## What is required
Go through the records and show each line where the word "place" occurs.

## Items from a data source
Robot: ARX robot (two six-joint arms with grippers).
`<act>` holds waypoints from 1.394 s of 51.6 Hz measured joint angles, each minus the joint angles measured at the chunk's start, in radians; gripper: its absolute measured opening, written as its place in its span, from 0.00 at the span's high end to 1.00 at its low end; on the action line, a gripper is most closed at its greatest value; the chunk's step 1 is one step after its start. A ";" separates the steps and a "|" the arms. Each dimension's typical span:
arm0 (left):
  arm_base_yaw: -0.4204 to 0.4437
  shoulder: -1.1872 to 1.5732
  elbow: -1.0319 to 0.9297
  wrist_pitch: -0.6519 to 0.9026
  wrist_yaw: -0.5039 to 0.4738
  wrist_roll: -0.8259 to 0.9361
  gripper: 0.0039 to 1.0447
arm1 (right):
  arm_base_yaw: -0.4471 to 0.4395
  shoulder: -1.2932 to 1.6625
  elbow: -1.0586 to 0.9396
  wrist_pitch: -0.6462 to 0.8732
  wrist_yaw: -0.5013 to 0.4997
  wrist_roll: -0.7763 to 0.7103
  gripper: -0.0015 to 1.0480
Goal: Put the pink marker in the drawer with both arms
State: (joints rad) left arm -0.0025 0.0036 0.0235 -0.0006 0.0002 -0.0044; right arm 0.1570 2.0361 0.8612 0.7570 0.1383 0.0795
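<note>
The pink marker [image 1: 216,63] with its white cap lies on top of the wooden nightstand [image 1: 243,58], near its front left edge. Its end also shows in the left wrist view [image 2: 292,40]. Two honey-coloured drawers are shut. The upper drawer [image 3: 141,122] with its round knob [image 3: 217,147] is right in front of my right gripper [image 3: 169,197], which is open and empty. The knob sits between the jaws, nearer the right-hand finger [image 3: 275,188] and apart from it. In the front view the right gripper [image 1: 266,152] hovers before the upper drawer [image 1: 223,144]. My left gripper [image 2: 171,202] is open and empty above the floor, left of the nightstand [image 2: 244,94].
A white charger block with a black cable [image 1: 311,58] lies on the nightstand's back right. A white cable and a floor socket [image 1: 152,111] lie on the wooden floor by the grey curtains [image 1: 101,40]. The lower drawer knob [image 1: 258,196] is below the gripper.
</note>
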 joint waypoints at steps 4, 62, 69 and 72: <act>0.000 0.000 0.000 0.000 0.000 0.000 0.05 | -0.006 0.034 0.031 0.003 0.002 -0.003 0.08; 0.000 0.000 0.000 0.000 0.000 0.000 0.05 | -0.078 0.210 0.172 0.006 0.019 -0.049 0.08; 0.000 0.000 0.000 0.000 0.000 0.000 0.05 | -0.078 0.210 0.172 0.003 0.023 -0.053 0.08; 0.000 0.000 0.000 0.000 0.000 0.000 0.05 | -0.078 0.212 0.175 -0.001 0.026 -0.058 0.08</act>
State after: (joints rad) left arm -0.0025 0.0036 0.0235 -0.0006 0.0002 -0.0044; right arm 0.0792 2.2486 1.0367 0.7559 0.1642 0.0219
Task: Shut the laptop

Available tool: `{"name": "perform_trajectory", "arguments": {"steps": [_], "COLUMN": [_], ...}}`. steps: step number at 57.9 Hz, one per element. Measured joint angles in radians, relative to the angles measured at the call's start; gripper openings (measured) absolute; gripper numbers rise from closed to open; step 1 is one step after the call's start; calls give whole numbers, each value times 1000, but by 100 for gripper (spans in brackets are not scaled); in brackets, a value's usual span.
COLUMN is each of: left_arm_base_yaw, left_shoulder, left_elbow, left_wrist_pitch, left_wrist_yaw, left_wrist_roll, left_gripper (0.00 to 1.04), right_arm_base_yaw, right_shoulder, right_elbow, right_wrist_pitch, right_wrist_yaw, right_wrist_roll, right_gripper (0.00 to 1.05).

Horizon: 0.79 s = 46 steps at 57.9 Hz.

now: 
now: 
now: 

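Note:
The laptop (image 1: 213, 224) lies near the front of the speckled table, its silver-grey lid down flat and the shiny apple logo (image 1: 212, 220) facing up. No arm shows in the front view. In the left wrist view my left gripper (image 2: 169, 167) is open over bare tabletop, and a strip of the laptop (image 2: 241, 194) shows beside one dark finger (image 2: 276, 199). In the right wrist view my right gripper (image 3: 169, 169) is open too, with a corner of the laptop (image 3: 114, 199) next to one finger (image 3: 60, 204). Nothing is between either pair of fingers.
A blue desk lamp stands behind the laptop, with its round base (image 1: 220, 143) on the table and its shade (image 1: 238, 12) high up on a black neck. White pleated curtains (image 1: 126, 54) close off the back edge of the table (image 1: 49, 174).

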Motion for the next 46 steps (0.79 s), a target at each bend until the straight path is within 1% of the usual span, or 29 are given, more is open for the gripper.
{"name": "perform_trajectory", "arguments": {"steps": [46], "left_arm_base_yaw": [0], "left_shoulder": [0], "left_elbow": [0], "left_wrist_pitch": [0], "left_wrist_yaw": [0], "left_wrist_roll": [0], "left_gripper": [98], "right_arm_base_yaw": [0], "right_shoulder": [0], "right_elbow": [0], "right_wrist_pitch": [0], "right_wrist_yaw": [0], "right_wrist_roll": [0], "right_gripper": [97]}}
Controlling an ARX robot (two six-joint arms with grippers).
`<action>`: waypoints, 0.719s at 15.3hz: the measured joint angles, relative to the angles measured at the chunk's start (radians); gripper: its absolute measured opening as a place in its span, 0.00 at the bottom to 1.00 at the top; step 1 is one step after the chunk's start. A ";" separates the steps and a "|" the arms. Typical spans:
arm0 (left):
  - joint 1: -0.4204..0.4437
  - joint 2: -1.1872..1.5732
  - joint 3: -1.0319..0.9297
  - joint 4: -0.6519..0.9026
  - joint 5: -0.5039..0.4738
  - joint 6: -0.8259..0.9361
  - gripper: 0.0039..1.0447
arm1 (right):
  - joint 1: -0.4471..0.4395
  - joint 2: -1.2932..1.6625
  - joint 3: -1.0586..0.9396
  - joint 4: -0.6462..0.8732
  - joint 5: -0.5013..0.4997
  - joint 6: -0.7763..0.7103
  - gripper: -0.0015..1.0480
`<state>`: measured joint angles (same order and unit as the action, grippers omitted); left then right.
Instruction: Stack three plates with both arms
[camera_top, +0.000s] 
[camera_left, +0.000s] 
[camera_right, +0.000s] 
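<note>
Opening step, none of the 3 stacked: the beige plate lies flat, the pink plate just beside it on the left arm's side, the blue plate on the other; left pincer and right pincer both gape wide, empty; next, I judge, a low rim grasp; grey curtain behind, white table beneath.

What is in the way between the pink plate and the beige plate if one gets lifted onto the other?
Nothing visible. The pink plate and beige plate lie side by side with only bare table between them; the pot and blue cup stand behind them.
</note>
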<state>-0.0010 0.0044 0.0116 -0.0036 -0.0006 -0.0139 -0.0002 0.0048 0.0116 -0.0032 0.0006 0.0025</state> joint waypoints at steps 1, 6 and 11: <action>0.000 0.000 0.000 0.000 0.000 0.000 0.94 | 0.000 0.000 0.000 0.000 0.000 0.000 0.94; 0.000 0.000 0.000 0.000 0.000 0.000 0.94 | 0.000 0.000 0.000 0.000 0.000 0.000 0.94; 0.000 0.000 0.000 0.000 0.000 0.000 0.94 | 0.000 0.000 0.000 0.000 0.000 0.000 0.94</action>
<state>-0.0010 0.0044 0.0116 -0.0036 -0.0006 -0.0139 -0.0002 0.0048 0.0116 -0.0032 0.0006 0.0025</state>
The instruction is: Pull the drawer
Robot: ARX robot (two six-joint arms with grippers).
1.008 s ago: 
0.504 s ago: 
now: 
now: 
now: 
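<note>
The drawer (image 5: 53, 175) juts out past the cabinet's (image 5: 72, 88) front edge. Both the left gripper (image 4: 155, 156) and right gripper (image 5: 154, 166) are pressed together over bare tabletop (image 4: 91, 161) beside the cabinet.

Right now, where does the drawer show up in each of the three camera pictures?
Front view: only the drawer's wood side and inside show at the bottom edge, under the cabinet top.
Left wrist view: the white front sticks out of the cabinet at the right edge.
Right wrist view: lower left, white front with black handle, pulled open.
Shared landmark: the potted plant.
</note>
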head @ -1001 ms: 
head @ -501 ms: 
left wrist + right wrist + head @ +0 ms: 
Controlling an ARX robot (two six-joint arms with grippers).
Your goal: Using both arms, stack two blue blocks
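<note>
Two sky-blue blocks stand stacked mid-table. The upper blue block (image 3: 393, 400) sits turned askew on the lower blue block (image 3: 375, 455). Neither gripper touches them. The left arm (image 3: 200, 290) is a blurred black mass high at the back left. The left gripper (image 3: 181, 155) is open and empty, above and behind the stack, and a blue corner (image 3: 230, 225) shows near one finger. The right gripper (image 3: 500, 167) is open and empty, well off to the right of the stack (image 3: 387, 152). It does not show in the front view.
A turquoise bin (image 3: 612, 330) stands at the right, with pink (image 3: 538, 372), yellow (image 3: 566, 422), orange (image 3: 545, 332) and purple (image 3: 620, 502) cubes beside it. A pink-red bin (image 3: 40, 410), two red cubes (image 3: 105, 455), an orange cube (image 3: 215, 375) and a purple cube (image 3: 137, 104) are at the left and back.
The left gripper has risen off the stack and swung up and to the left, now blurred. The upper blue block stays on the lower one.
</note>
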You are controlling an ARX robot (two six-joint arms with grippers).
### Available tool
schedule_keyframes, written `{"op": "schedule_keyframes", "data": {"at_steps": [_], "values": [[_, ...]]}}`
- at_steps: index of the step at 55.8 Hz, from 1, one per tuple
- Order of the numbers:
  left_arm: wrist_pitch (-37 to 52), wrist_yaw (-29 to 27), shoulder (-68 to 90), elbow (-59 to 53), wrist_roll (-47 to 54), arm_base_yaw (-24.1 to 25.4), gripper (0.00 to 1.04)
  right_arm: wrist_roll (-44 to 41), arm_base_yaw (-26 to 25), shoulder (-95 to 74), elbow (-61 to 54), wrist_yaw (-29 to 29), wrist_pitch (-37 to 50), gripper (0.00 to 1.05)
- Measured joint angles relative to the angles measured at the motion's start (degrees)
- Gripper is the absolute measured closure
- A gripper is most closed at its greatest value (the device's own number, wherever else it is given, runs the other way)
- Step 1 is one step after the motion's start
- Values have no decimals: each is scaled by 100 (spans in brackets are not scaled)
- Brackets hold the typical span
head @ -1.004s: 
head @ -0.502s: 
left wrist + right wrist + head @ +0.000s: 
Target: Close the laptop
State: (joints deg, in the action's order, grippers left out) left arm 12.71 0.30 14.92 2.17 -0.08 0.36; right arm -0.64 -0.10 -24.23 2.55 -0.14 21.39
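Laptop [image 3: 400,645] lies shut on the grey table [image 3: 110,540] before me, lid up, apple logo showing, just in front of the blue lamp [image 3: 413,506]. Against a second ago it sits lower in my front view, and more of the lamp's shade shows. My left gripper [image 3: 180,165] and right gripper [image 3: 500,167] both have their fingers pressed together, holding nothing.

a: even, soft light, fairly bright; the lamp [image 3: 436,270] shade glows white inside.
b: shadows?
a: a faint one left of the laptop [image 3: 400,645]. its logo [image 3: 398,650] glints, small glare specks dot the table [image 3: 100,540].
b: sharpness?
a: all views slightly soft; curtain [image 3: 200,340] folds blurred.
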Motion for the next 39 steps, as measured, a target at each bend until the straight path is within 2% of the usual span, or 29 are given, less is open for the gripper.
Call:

## Worked solution
`<act>` holds waypoints from 1.394 s of 51.6 Hz measured joint angles, each minus the joint angles measured at the chunk's start, in radians; gripper: its absolute measured opening, written as its place in its span, from 0.00 at the span's high end to 1.00 at its low end; on the action line, a gripper is most closed at its greatest value; the chunk's step 1 is one step after its start. A ";" separates the steps and a "|" the arms. Each dimension's typical span:
`<action>`: waypoints, 0.719s at 15.3hz: the measured joint angles, relative to the angles measured at the chunk's start (radians); gripper: its absolute measured opening as a place in its span, 0.00 at the bottom to 1.00 at the top; step 1 is one step after the chunk's start. A ";" separates the steps and a "|" the arms. Typical spans:

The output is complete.